WHAT IS REQUIRED:
Word for word, output the data, with none of its pictures.
BEGIN DATA EXTRACT
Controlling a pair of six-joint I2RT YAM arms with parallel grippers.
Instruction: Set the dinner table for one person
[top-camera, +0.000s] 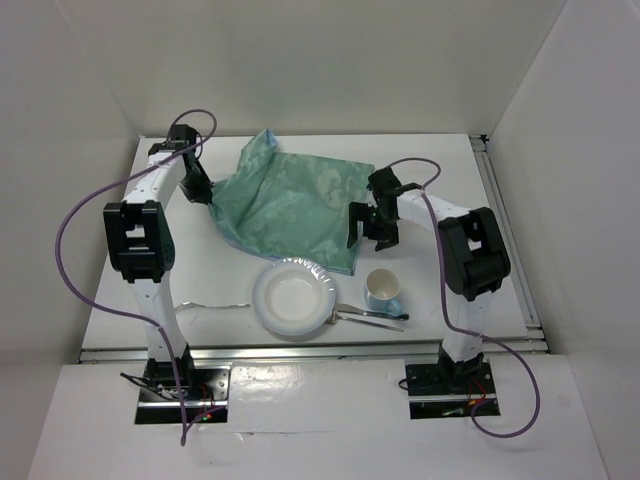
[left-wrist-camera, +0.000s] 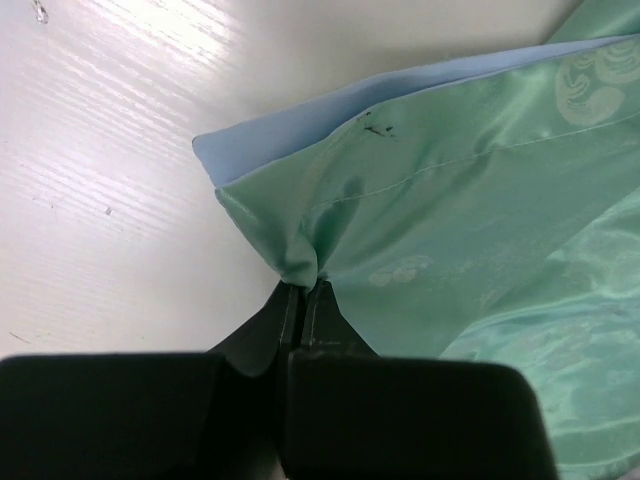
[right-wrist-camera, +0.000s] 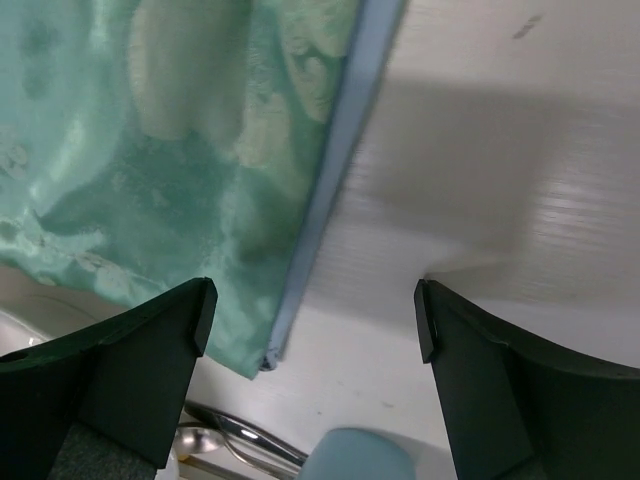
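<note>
Dinner table (top-camera: 450, 175) lengthwise left-to-right, metal rail (top-camera: 511, 240) along right edge

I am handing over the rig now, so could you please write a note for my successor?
The left gripper is shut on the teal mat at its bunched left edge. The right gripper is open above the mat's near right edge, gripping nothing. The plate, cup and cutlery sit near the front of the dinner table; a silvery piece lies left of the plate. Done: mat on table. Left: flatten the mat, arrange the setting on it.

Left gripper (left-wrist-camera: 303, 290) closed, right gripper (right-wrist-camera: 312, 302) wide.
</note>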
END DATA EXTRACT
SOLVED PROBLEM:
Controlling a pair of six-joint I2RT YAM arms with parallel grippers.
Instruction: Set the dinner table for one person
[top-camera, +0.000s] 
[left-wrist-camera, +0.000s] 
[right-wrist-camera, +0.000s] 
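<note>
Dinner table (top-camera: 450, 175) lengthwise left-to-right, metal rail (top-camera: 511, 240) along right edge

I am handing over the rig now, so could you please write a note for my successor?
The left gripper is shut on the teal mat at its bunched left edge. The right gripper is open above the mat's near right edge, gripping nothing. The plate, cup and cutlery sit near the front of the dinner table; a silvery piece lies left of the plate. Done: mat on table. Left: flatten the mat, arrange the setting on it.

Left gripper (left-wrist-camera: 303, 290) closed, right gripper (right-wrist-camera: 312, 302) wide.
</note>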

Nothing else belongs in the output.